Family businesses, as it turns out, have a number of things in common with social enterprises. Both have a need to thrive economically, but are also motivated by non-economic goals such as helping others and enriching their communities. Both must deal with short-term decisions and demands, but many are guided by a long-term orientation that also influences decision making and action. Relative to nonfamily firms, both face the challenge of aligning the varied and sometimes divergent interests of multiple stakeholders. Given these similarities, it seems social enterprises—and social entrepreneurs—could learn a lot from family firms.
In a recent article, we addressed the topic of what family business can teach social entrepreneurs by identifying a few challenges that social enterprises might be facing where family business already have substantial experience. What we learned from this exploration increased our understanding of both family businesses and social enterprises. Two of the challenges of particular interest are aligning multiple stakeholders and achieving sustainable solutions.
Just as family businesses must integrate the influence and opinions of three major players—the family, the owners, and the business managers—in the decisions and actions that move a business forward, social enterprises must also deal with multiple stakeholders. Beyond the stakeholders that businesses typically encounter, social enterprises also manage relationships with stakeholders such as donors, volunteers, beneficiaries, government officials, community members, and others. In other words, as with family businesses, the collection of entities that have a stake in what a social enterprise does is often quite complex.
What we learned is that, to help align multiple stakeholders, family businesses often strengthen their organizational identity by using strategies that integrate stakeholders’ interests, including increasing the visibility of family members’ affiliation with the business, or fostering employees’ or customers’ positive identification with the family business. Some family businesses also highlight the efficiency of their operations, or their strong focus on moral worth and ethical issues. Providing these avenues for identification with the family business can create opportunities for alignment by fostering synergies and building stakeholders’ self-esteem. To align its multiple stakeholders, social enterprises may also need to increase the visibility of their connections and affiliation with the community by employing community members as part of their workforces, or foster stakeholder identification by emphasizing the positive societal impact of their activities.

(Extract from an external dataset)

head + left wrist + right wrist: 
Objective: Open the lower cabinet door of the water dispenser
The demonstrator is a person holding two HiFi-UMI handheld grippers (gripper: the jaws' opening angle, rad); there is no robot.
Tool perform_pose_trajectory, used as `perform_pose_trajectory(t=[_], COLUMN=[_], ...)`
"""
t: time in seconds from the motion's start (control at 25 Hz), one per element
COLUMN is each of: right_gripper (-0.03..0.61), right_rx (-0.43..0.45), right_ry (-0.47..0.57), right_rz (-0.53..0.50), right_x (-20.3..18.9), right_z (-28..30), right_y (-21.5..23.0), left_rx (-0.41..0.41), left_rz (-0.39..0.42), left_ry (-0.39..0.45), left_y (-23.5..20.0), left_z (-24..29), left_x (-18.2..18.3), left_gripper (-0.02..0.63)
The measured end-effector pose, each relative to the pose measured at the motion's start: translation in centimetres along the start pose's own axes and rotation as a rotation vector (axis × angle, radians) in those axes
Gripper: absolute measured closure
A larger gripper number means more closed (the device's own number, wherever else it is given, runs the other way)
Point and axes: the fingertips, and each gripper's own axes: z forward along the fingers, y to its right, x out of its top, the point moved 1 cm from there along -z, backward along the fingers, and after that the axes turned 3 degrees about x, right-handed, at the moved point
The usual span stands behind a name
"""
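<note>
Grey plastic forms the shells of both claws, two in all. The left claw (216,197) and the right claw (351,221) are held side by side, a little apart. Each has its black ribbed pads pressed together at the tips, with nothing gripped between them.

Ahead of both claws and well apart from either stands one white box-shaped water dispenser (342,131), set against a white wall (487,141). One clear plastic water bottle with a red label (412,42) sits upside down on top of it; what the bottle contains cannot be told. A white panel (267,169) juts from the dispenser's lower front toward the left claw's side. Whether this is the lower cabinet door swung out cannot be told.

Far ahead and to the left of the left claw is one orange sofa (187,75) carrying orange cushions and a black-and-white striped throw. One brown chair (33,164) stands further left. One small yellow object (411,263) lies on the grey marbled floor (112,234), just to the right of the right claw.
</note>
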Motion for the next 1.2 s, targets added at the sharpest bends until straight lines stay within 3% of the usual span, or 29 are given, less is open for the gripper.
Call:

The second area we investigated revolves around achieving sustainable solutions. Family business that manage for the long run have been shown to be superior performers. How are they able to make decisions and take action with distant consequences and future generations in mind? Creating lasting solutions to persistent social problems and societal ills is one of the primary drivers of social enterprises. What, if anything, can they learn from family businesses about achieving sustainable solutions?
Family business that are motivated to seek lasting gains and sustainable solutions are driven by a long-term orientation. By adopting a long-term orientation, which involves prioritizing distant goals, family firms are able to make decisions and take actions that may only come to fruition after an extended period, and to do so in the face of pressing short-term considerations. Family firms with a long-term orientation not only forecast and plan for the future (futurity), but also understand the importance of the firm’s reputation and legacy (continuity) and the kinds of actions and discipline that are required in the present to realize future goals (perseverance). To achieve sustainable solutions, social enterprises may also need to adopt a long-term orientation.
However, there is a key difference between social enterprises and family business when it comes to their long-term perspective. Whereas social entrepreneurs are often working toward long-term positive changes in society, they often fall short when it comes to actions that would preserve the long-term viability of their organization. Family businesses, by contrast, are more focused on what is required to maintain the longevity of the family enterprise. In other words, family businesses tend to be internally focused and social enterprises are more externally focused when it comes to long-term orientation. Social entrepreneurs might benefit from focusing some of their concern for the long run on their own enterprises. Meanwhile, the surge in popularity of social entrepreneurship has recently led researchers to highlight the important role family businesses play in addressing social problems near to home and in keeping their communities vibrant and strong—yet another thing they have in common with social entrepreneurs.